■ **TASK PROMPT**:
Pick out and copy every line below that has the word "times".

[RECORDS PROVIDED — start]

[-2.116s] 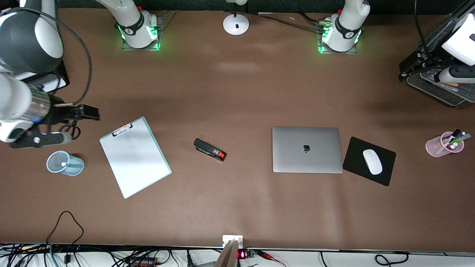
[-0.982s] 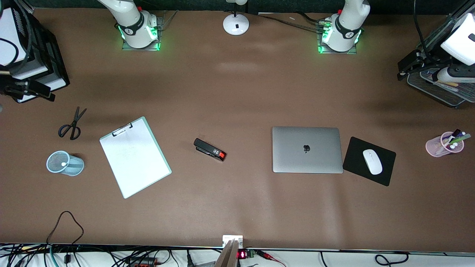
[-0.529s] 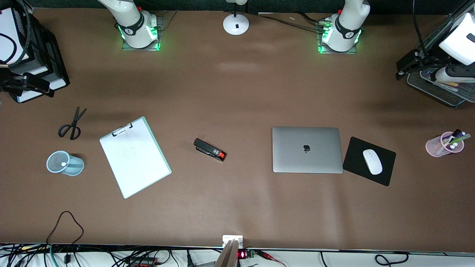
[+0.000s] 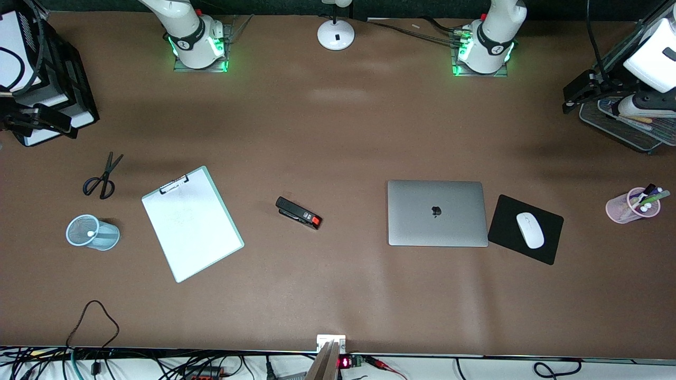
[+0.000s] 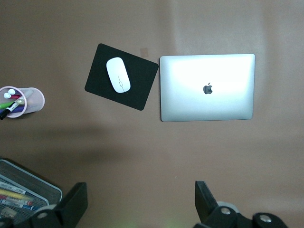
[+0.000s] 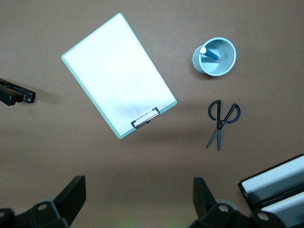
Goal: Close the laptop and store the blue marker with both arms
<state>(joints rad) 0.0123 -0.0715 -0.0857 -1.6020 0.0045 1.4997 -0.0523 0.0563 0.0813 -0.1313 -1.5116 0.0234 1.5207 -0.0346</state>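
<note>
The laptop (image 4: 436,212) lies shut on the table, lid up with the apple logo showing; it also shows in the left wrist view (image 5: 207,87). The blue marker (image 6: 212,54) stands in the pale blue mesh cup (image 6: 214,57), whitish end up; the cup (image 4: 92,232) is toward the right arm's end of the table. My left gripper (image 5: 141,202) is open and empty, high over the table's left-arm end (image 4: 574,95). My right gripper (image 6: 138,194) is open and empty, high over the table's right-arm end (image 4: 55,125).
A white clipboard (image 4: 193,223), a black stapler (image 4: 298,212) and scissors (image 4: 102,177) lie on the table. A white mouse (image 4: 529,230) sits on a black pad (image 4: 549,248) beside the laptop. A pink cup of pens (image 4: 632,205) and a mesh tray (image 4: 623,126) stand at the left arm's end.
The right arm has lifted away from over the scissors and cup toward its end of the table, uncovering the scissors. The left gripper has shifted only slightly.
</note>
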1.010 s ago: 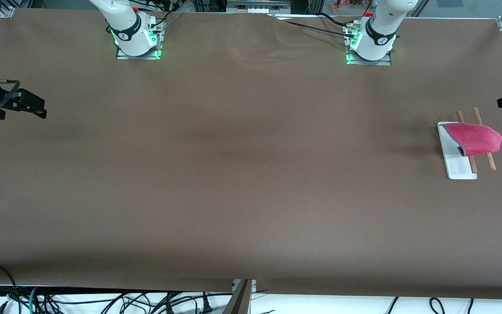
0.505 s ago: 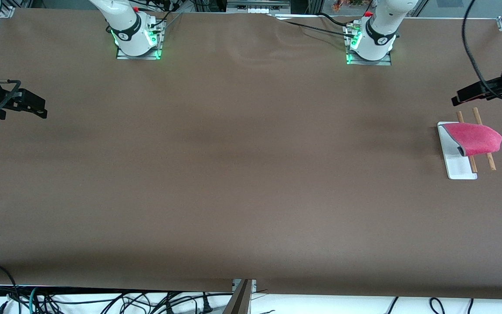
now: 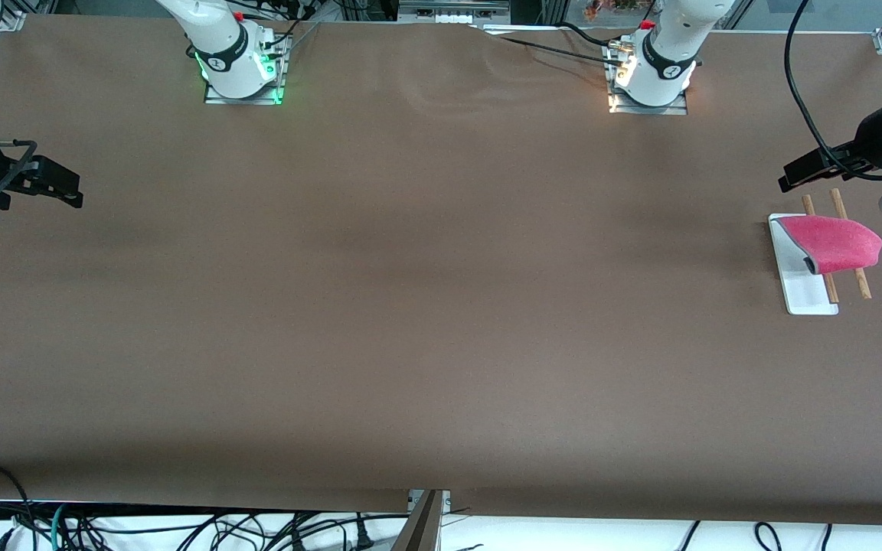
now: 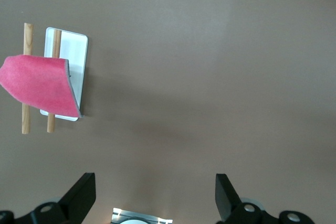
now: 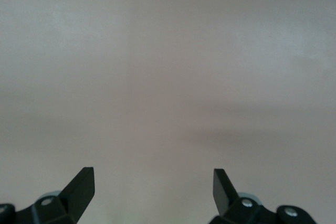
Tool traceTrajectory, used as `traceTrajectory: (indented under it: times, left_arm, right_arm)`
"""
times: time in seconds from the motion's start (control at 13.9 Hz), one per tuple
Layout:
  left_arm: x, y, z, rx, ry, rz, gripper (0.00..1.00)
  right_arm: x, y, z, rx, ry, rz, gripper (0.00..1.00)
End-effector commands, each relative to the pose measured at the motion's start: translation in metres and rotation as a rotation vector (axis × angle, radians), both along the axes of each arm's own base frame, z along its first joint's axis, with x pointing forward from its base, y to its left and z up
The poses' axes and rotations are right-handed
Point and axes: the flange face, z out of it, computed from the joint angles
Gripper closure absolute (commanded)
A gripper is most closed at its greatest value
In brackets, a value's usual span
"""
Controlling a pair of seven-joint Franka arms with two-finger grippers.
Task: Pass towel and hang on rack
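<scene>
1. The towel [image 3: 833,242] hangs draped over the two wooden rods of the rack [image 3: 802,295], which stands on the table [image 3: 441,306] toward the left arm's end. In the left wrist view the pink cloth [image 4: 39,85] crosses both rods, with its grey-trimmed edge falling over the white base [image 4: 73,51].

2. The left gripper [image 3: 801,171] hovers over the table just beside the rack's rod ends. Its fingers [image 4: 81,195] are spread wide apart and carry nothing; the left wrist view shows bare tabletop between them.

3. The right gripper [image 3: 62,187] hangs over the table at the right arm's end, well apart from the rack. Its fingers [image 5: 81,184] are likewise spread and empty (its wrist view shows nothing but plain brown surface), and this arm looks to be waiting.

4. Judged from how things lie, the main work is done: the towel is on the rack, neither claw grips it, and no cloth lies on the table.

5. What seems left is small. The towel sits off-centre, bunched toward the rod ends farther from the front camera, and it overhangs one side more than the other, yet it appears to rest steadily enough.

6. I would guess that only drawing the left arm clear of the rack is still to do, without snagging the cloth.
</scene>
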Motion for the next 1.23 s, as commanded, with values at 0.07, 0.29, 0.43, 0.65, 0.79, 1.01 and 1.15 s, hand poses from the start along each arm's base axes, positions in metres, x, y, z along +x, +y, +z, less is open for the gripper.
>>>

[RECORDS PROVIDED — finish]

■ **OUTPUT**:
Tool traceTrajectory, used as `traceTrajectory: (indented under it: times, left_arm, right_arm)`
times: time in seconds from the motion's start (control at 13.9 Hz), one per tuple

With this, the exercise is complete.